## Exercise aim
Your response should consist of one number, the count of lines below that contain "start".

Stored records

- - - - - - -

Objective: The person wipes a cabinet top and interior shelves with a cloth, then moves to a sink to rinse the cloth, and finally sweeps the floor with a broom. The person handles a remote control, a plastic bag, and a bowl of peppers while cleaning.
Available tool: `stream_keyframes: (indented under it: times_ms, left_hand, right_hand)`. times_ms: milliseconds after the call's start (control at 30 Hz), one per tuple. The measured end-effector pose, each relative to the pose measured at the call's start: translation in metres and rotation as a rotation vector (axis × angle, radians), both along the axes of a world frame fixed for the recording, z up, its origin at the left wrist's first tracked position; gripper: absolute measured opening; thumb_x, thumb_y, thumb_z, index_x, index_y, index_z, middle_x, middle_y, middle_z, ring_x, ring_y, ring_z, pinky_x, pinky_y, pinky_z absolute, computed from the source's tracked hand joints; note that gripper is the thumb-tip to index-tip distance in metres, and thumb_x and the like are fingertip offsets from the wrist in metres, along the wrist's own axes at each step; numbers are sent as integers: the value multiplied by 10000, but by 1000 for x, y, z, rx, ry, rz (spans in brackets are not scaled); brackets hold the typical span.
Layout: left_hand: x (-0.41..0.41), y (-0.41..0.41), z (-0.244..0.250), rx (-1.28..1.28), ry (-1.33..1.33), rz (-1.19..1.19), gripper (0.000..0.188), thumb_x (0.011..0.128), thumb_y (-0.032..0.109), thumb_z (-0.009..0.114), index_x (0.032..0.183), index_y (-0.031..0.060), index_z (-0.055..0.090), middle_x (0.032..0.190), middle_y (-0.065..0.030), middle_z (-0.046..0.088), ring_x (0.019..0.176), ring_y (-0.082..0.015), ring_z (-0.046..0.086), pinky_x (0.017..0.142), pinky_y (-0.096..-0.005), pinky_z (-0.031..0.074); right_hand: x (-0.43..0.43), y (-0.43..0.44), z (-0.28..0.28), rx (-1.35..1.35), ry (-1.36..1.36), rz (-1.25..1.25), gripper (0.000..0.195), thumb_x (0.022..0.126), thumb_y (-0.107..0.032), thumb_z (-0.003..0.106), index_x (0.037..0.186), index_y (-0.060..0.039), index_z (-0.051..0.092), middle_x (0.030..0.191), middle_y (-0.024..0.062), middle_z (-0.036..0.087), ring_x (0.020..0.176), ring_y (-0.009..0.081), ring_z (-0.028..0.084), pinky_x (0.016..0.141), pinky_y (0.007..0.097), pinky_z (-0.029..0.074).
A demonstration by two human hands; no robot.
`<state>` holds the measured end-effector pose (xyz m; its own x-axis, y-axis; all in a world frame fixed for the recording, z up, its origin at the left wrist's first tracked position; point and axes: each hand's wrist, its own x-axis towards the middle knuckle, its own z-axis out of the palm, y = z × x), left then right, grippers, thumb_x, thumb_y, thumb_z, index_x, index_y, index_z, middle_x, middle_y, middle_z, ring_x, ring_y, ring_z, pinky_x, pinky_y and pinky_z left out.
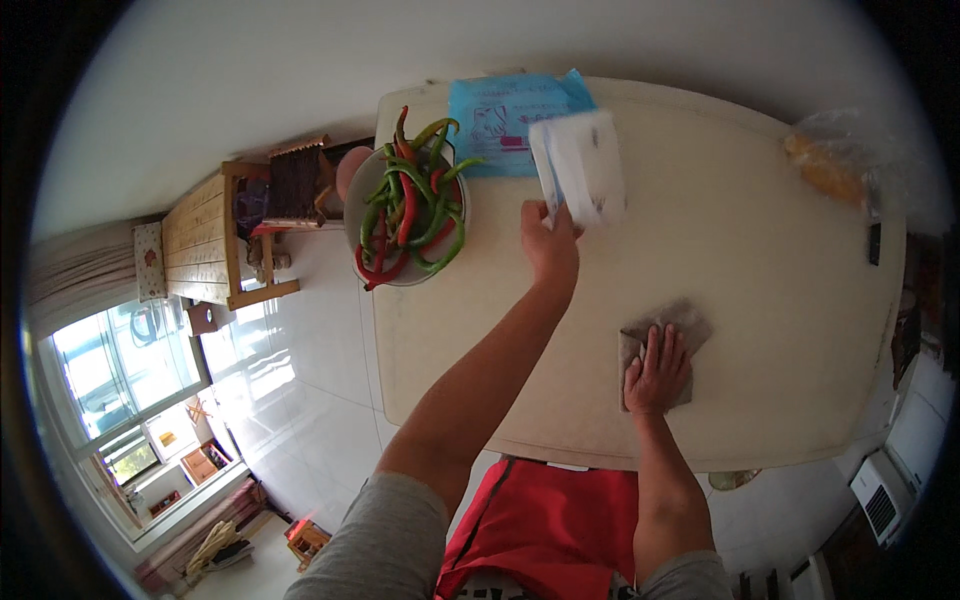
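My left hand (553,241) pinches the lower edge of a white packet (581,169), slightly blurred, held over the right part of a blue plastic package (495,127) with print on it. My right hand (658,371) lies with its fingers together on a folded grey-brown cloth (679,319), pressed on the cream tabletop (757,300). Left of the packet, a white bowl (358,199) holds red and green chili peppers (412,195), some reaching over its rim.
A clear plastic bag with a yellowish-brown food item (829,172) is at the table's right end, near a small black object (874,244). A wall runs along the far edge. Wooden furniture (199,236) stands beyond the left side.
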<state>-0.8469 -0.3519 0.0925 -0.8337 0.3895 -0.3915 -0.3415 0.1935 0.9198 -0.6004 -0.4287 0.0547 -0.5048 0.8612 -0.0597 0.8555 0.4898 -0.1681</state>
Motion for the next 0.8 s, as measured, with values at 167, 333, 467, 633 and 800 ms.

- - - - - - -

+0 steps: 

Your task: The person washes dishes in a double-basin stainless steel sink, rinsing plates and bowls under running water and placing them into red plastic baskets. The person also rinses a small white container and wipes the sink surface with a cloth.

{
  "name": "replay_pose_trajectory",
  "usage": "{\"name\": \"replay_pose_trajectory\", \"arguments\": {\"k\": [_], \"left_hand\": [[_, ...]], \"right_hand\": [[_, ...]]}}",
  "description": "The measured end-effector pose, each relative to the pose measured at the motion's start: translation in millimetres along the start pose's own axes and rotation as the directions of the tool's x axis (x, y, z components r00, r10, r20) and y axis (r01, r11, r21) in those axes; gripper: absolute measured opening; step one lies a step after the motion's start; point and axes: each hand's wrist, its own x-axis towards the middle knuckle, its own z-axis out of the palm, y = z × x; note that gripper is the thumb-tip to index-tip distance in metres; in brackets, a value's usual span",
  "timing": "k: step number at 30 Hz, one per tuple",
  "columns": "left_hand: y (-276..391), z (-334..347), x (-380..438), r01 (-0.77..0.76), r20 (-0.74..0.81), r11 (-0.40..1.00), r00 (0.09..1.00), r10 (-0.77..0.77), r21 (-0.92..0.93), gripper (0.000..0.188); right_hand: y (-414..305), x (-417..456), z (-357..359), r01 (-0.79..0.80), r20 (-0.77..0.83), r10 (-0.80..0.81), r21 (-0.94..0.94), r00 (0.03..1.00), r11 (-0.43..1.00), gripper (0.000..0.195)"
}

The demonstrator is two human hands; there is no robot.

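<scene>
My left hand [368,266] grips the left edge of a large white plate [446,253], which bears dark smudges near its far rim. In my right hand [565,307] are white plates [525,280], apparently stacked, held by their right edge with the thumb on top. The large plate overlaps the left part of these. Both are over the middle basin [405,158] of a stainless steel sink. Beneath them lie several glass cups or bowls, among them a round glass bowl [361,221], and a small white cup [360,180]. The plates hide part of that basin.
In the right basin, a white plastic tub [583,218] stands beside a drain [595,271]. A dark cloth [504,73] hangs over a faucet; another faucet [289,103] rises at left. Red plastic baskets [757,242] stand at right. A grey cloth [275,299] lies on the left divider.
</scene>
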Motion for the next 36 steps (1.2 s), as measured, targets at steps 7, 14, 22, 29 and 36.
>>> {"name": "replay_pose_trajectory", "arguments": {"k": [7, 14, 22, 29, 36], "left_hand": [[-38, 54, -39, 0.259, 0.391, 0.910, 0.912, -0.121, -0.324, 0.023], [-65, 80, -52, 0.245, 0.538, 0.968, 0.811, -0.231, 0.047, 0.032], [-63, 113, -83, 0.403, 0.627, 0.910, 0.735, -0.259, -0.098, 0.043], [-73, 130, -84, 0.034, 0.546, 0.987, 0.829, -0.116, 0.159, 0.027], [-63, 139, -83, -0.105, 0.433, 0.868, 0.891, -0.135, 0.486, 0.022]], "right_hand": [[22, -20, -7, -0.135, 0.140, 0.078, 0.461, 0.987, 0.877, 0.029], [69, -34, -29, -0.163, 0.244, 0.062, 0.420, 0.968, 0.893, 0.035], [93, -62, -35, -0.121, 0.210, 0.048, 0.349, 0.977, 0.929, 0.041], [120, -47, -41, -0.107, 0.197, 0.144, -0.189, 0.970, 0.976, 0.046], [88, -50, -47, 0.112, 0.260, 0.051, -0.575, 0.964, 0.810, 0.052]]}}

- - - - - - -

## Solution to this problem
2